Will you write out the data exactly, excluding every picture?

Data segment:
━━━━━━━━━━━━━━━━━━━━

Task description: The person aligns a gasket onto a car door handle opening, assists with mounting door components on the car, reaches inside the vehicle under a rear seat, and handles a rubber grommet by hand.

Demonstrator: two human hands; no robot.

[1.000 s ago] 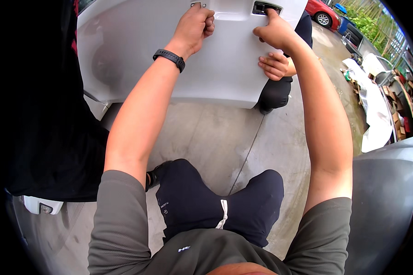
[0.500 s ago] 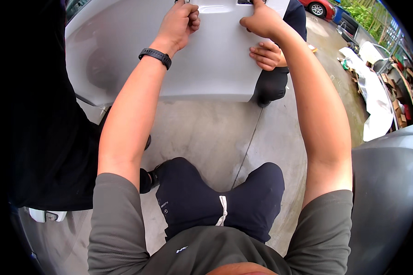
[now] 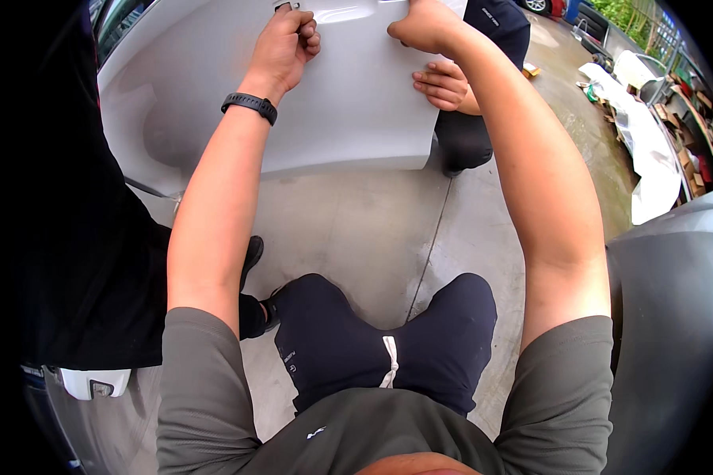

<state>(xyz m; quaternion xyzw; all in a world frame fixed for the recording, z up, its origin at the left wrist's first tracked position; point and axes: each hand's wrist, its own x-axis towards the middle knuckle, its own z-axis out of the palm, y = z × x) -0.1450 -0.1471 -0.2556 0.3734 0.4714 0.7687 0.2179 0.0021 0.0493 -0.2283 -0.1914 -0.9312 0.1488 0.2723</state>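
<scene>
A silver-grey car door (image 3: 348,103) stands upright before me. My left hand (image 3: 281,47), with a black band on its wrist, is at the door's upper part. Its fingers are curled closed by a small dark cutout (image 3: 284,6); what they hold, if anything, is hidden. Against the door's upper right part lies my right hand (image 3: 428,28), thumb stretched out to the left. Its other fingers are hidden or cut off by the picture's top edge. Just below it, another person's hand (image 3: 442,85) grips the door's right edge.
A person in dark clothes (image 3: 79,237) stands close on my left; another (image 3: 463,138) is behind the door's right edge. A grey curved car panel (image 3: 665,317) is near my right elbow. White sheeting (image 3: 630,134) and scrap lie at far right. Concrete floor (image 3: 348,229) stretches below.
The view has shifted, so the door and both my hands sit slightly higher and further left. Both hands stay at the same parts of the door.
</scene>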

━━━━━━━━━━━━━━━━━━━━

Reply to the task:
Task description: The person aligns a gasket onto a car door handle opening, assists with mounting door components on the car, reaches inside the vehicle under a rear seat, and handles a rubber grommet by hand.

Demonstrator: two human hands; no robot.

[1.000 s ago] 
[0.500 s ago] 
[now] 

<state>(xyz m; quaternion xyzw; all in a world frame fixed for the recording, z up, its origin at the left wrist's first tracked position; point and axes: each hand's wrist, its own x-axis towards the middle knuckle, its own z-axis out of the palm, y = z × x) -0.1450 -0.1471 -0.2556 0.3734 0.4714 0.7687 0.2179 0.0021 0.0493 -0.2283 -0.1914 -0.9312 0.1488 0.2723</state>
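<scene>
A silver-grey car door (image 3: 348,103) stands upright before me. My left hand (image 3: 281,47), with a black band on its wrist, is at the door's upper part. Its fingers are curled closed by a small dark cutout (image 3: 284,6); what they hold, if anything, is hidden. Against the door's upper right part lies my right hand (image 3: 428,28), thumb stretched out to the left. Its other fingers are hidden or cut off by the picture's top edge. Just below it, another person's hand (image 3: 442,85) grips the door's right edge.
A person in dark clothes (image 3: 79,237) stands close on my left; another (image 3: 463,138) is behind the door's right edge. A grey curved car panel (image 3: 665,317) is near my right elbow. White sheeting (image 3: 630,134) and scrap lie at far right. Concrete floor (image 3: 348,229) stretches below.
The view has shifted, so the door and both my hands sit slightly higher and further left. Both hands stay at the same parts of the door.
</scene>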

Besides the given answer, there is nothing more to add.